Pathological sections and stains are exploited to study the efficacy of tumor therapy and the mechanisms of immunotherapy. The hematoxylin and eosin (H&E) staining results showed that the tumor cells in the control group show diffuse growth, with overlapping nuclei and dense and disordered arrangement. The cytoplasm of cancer cells was abundant, with obvious atypia, and typical pathological nuclear division phenomenon was visible (Fig. 4G). Tumor cells had a reduced number of cells, a reduced nucleoplasmic ratio, reduced nuclear division phenomena, pale cytoplasm, pale nuclei, and small nucleolus size in the auranofin+NIR group. However, its cell membrane structure is intact. The auranofin+NIR immobilizes and inactivates tumor cells through biomineralization. Terminal-deoxynucleoitidyl transferase mediated nick end labeling (TUNEL) staining exhibited the same results. In Fig. 4H, immunohistochemistry was used to verify that the mode of tumor cell death in vitro was consistent with in vivo. The results revealed that tumor tissues with auranofin+NIR overexpressed Caspase-1, which is consistent with the results of in vitro. Moreover, it can better preserve the tumor antigen, CD44 protein. Thus, it is suggested that auranofin+NIR promotes tumor cell immobilization by means of pyroptosis but preserves cell membrane integrity and antigenicity. It can promote immune cell recognition and achieve tumor immunotherapy.
Immunofluorescence double staining was employed to determine the extent of immune cell aggregation and the occurrence of trogocytosis in tumor tissues (Fig. 4I). CD44 serves as a tumor antigen, CD4 and CD8 serve as T lymphocyte markers, and CD56 serves as a marker for NK cells. When cellular trogocytosis occurs, tumor cell antigens are transferred to the immune cell membrane, which leads to the appearance of green fluorescence used to label tumor antigen CD44 on immune cells, which overlaps with the red fluorescence labeling of immune cells, resulting in yellow fluorescence. The occurrence of trogocytosis was determined by observing this phenomenon. The results showed that the immobilized cells (by auranofin+NIR) were able to enrich immune cells in tumor tissues, including CD4+ T cells, CD8+ T cells, and NK cells. The immune cells cannot be accumulated in tumor tissues treated with chemotherapy drugs, which may inhibit immune function compared to the control group. When trogocytosis occurs, immune cells transfer part of the tumor cell membrane to the immune cell membrane (Fig. 4J). The red fluorescent labeled immune cell markers (CD4, CD8, and CD56) overlap with the green fluorescent labeled tumor cell markers (CD44), which results in the appearance of yellow fluorescence. As shown in Fig. 3I, trogocytosis does not occur in CD4+ T cells and CD8+ T cells in the auranofin+NIR group. Compared to the control group, although auranofin+NIR inhibited NK cells from trogocytosis, it was not a complete inhibition. Therefore, the strategy of cell immobilization could significantly inhibit immune cells from trogocytosis, thus approaching tumor immunotherapeutic effects and achieving prolonged immune stimulation (Fig. 4J).

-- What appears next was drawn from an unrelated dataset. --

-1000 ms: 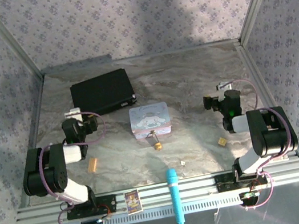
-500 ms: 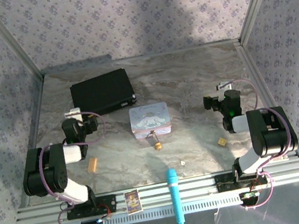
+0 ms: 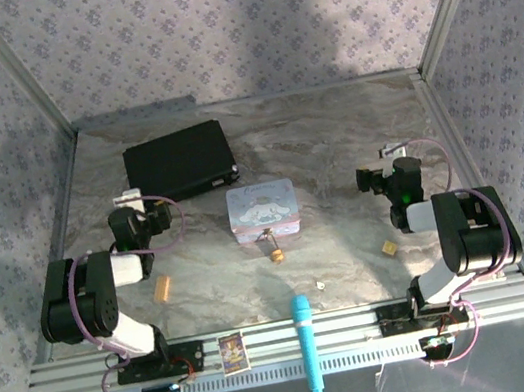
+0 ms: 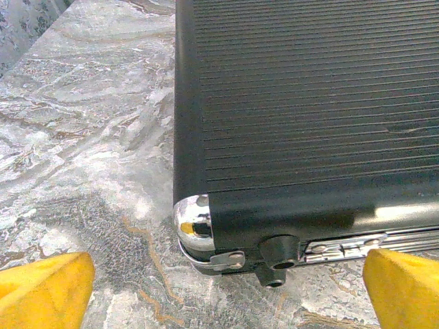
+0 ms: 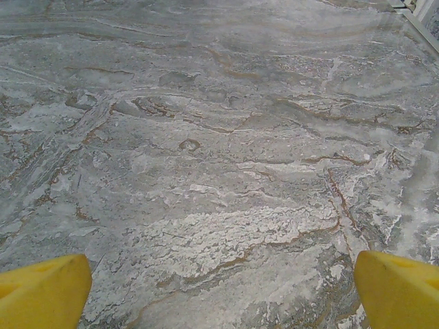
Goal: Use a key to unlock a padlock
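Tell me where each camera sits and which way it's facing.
Top external: above and behind the arms, looking down on the table; both arms, left hand and right hand.
Left wrist: on the left arm, facing a corner of the black case; yellow fingertips at the bottom.
Right wrist: on the right arm, facing the marble table; yellow fingertips at the bottom.
Shared: top and left wrist both show the case.

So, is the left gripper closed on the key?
No, the left gripper is wide open and empty, facing the black case's corner.
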Robot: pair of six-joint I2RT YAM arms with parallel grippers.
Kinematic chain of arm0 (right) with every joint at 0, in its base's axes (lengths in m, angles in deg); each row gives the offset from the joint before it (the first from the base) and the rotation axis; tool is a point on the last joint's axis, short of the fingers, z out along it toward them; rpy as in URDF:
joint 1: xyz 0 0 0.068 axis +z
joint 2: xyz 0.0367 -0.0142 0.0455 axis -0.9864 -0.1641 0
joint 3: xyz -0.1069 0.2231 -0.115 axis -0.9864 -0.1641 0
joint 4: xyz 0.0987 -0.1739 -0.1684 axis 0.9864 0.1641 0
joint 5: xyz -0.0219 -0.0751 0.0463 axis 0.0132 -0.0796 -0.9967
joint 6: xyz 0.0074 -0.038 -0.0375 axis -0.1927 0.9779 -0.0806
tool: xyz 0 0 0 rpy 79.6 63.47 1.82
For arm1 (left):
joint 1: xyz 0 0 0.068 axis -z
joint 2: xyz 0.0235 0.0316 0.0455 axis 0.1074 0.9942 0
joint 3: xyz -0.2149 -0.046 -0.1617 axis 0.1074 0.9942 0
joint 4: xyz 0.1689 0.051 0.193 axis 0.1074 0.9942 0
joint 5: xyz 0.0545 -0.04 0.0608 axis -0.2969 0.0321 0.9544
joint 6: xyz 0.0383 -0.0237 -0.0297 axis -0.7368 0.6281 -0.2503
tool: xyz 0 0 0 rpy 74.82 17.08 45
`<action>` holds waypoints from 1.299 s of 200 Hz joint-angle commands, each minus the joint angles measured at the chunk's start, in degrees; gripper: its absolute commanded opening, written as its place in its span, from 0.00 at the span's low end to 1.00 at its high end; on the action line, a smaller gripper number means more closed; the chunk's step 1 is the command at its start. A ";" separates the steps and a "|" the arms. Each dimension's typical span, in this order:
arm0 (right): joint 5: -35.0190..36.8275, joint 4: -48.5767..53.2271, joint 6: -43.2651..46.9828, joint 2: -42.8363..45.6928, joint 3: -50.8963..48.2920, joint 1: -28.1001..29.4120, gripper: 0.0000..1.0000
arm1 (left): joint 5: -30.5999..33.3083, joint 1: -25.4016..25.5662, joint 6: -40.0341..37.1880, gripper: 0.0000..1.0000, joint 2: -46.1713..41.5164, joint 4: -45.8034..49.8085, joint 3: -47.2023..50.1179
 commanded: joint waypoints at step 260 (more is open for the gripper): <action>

The immunotherapeutic effect of the cell immobilization strategy on distal tumors was further studied by building a subcutaneous double tumor model in Balb/c mice (Fig. 5A). The methodology was consistent with the process of unilateral tumor treatment, monitoring the volume of bilateral tumors, mice body weight, etc., during treatment. The results show that the therapeutic effect on proximal tumors is consistent with that of unilateral tumors, with the ability of auranofin+NIR to inhibit the increase in tumor volume (Fig. 5B). After treatment, the volume of the distal tumor decreases to various degrees, most significantly in the auranofin+NIR group (Fig. 5C). This indicates that immobilized cells can stimulate the immune system in mice and have a certain immunotherapeutic effect on distant tumors. The reason may be attributed to the fact that the trogocytosis of immune cells is inhibited in the auranofin+NIR group. On the 14th day, the tumor was removed, weighed, and photographed (Fig. 5D and E). The volume and weight of distal tumors were suppressed in the DOX and auranofin groups but not as markedly as in the auranofin+NIR group. During the treatment process, the weight of the mice was not affected (Fig. 5F). This indicates that this strategy has a certain degree of biosafety.

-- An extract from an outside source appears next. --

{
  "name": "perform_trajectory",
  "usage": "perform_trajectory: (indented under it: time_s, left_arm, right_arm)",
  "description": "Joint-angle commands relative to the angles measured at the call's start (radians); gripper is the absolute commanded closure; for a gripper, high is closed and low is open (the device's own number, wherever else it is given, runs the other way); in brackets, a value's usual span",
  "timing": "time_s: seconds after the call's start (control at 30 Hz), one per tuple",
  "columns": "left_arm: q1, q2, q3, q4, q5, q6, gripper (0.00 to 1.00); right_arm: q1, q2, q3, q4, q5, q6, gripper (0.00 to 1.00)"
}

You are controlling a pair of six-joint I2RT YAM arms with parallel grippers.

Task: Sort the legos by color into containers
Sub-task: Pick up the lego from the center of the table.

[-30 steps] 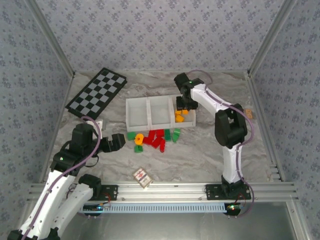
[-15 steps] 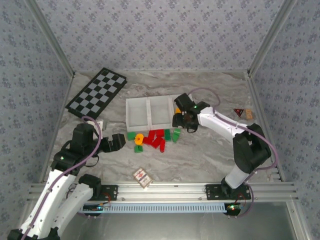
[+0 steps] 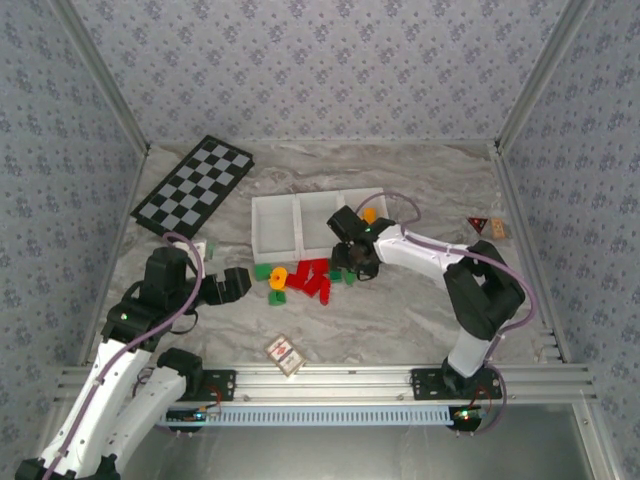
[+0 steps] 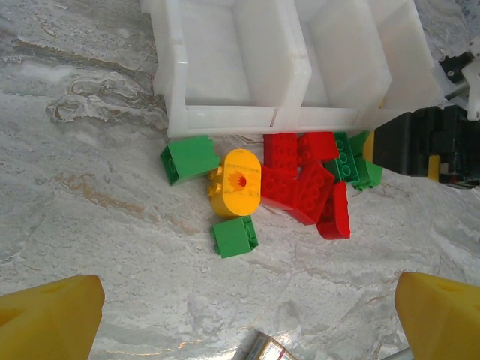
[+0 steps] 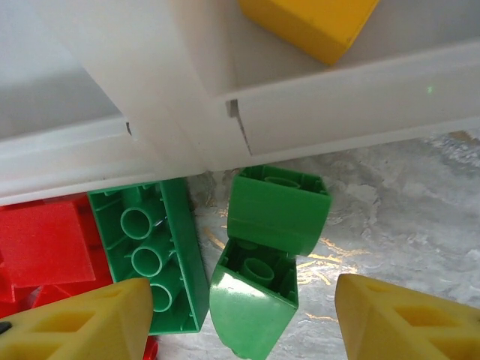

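- Hovering low over the loose pile, the right gripper had its yellow fingertips spread wide with nothing between them. They straddled two small green sloped plastic bricks on the grey marble tabletop, just beside the front wall of the low white three-compartment plastic tray.
- First worry: a long green studded brick lay right against one fingertip, so a squeeze there could have dragged it along or wedged two pieces at once.
- Second worry: those sloped faces looked poor for pinching, and an off-centre squeeze might have shot a piece out towards the red bricks.
- Third worry: with the tray wall so near, a descent could have clipped the rim and shoved the whole tray.
- Over on its own side, the left gripper hung well apart from the pile, fingers apart and empty.
- Sorting looked barely begun. One orange-yellow brick was in the right-hand compartment, and no bricks were visible in the left and middle ones. The remaining legos lay on the table against the tray's front.
- Hard to call: whether the two green pieces were clipped together or merely touching.
- The orange-yellow brick was cut off at the frame edge, and from above the right arm covered much of that compartment, so its count was unclear.
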Motion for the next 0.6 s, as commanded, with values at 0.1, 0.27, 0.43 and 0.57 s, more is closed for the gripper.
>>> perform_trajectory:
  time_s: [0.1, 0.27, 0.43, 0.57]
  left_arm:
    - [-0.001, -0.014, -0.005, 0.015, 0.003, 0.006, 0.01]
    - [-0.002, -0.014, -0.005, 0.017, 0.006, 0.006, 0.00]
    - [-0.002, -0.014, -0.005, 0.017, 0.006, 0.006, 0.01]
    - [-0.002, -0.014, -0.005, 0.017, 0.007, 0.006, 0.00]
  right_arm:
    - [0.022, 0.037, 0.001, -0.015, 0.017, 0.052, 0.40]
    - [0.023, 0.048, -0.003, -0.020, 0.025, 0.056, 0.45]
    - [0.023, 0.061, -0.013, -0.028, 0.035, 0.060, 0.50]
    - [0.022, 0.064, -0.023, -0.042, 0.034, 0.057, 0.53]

Pathological testing was used to explain the mechanism by which distal tumors are suppressed. The H&E staining results show that in the distal tumor tissues of the auranofin+NIR group, cells disperse and shrink, presenting a state of cell death. This phenomenon is not significant in the distal tumor tissues of the DOX and auranofin groups (Fig. 5G). The TUNEL fluorescence staining show that nucleic acid in the nucleus is broken in the distal tumor tissues of auranofin+NIR group, which indicates that the distal tumors of auranofin+NIR group are effectively suppressed. Immunohistochemical staining was applied to determine the presence of an infiltration of immune cells in the distal tumor (Fig. 5G). The results reveal the presence of CD4+ T cells, CD8+ T cells and NK cells enriched in the distal tumor tissues of the auranofin+NIR group. Interestingly, no immune cell infiltration is found in the distal tumors of the DOX group, possibly due to the reason that chemotherapy suppresses the immune effects. Therefore, auranofin+NIR is able to stimulate immune cells through immobilization of cells for a long period of time and is able to achieve inhibition of distal tumors.

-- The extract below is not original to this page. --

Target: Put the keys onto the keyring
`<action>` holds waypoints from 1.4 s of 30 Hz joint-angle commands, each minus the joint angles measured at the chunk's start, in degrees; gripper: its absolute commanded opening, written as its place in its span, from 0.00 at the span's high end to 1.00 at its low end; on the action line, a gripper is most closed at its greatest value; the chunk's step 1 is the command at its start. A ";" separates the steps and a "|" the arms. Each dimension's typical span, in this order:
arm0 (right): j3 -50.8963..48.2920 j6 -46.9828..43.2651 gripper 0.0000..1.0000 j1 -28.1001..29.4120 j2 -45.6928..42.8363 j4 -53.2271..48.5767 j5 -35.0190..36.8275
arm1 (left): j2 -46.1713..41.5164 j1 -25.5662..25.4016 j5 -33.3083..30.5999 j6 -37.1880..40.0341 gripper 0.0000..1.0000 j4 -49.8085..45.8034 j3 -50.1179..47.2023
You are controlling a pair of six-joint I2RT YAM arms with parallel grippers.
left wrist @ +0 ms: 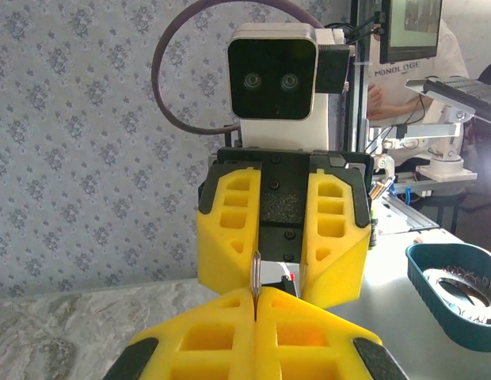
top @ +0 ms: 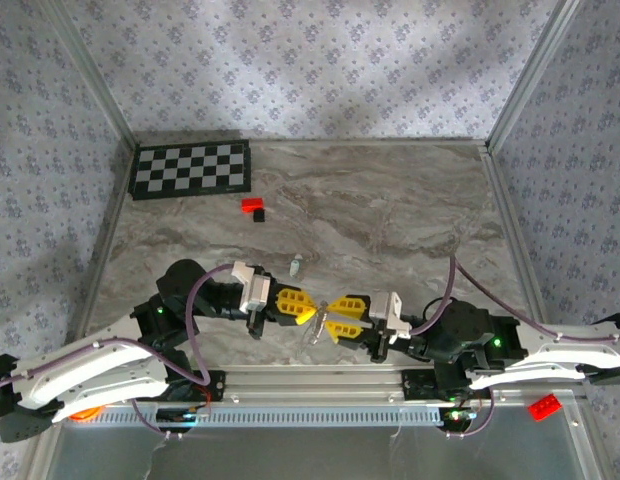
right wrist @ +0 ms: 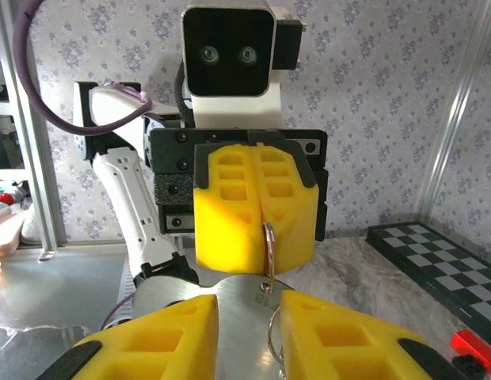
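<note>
Closest to us, in the right wrist view, the right gripper [right wrist: 249, 317] has its yellow fingers [right wrist: 162, 336] partly apart with the key [right wrist: 239, 294] lying flat between them. Both fingers seem to press on its edges, so we read this as a grip on the key. Facing it, the left gripper [right wrist: 262, 255] has its jaws pressed together on the keyring [right wrist: 268, 237], a thin wire loop sticking out past the fingertips. The two grippers meet tip to tip, between the arms and apparently lifted off the table [top: 390, 220].

Trouble, as we judge it, would come from these narrow holds. A key pinched only by its edges can twist or pop out if the keyring pushes on it off-centre. The slim wire can also slide or turn between the soft fingers. With the tips this near, a small misjudged move would bump them together.

The key is a small, flat, pale silvery plate with a little hole near the edge facing the keyring. The keyring is fine and shiny, and we see it almost edge-on. It crosses the key right at the hole, and we cannot tell whether it passes through.
</note>
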 commanded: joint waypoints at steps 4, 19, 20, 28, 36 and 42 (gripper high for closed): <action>0.45 -1.91 0.75 -0.10 0.65 2.77 2.39 | -0.44 -0.36 0.70 1.22 1.00 0.79 2.51; -0.33 -3.11 0.91 -0.38 1.31 4.99 4.31 | 0.10 -0.39 -0.11 2.22 1.00 -1.15 2.78; -0.19 -3.31 0.94 -0.38 1.45 4.73 4.65 | 0.06 -0.39 -0.20 2.12 1.00 -1.15 2.80; 4.41 -6.00 1.00 -0.27 1.61 -6.02 10.04 | 0.14 -0.83 -10.67 5.84 0.84 -13.49 6.48; 16.20 -7.73 1.00 -0.86 5.38 -28.45 13.16 | 0.41 -0.92 -19.64 9.15 0.77 -31.05 12.69; 25.70 -6.88 1.00 -3.37 12.65 -42.39 14.02 | 1.61 -0.92 -17.85 8.67 0.68 -31.27 13.35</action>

On day 14 after treatment, major organs (kidney, liver, lung, heart, and spleen) and whole blood were collected from mice for safety evaluation. The H&E staining shows no significant cytoarchitectural changes or inflammatory lesions in the major organs (Fig. 6A). The expression changes of immunological factors (interferon-γ, interleukin-1b (IL-1b), IL-6, IL-8, and tumor necrosis factor-α) in treated samples were also not evident compared with normal tissues (Fig. 6B). This cell immobilization strategy does not cause a systemic storm of immune factors in mice. The mice blood analyses show that the blood indices are consistent with those of the control group after treatment, without changes in the composition and content of the mice's blood (Fig. 6C). These results suggest that the strategy possesses feasibility for biological applications.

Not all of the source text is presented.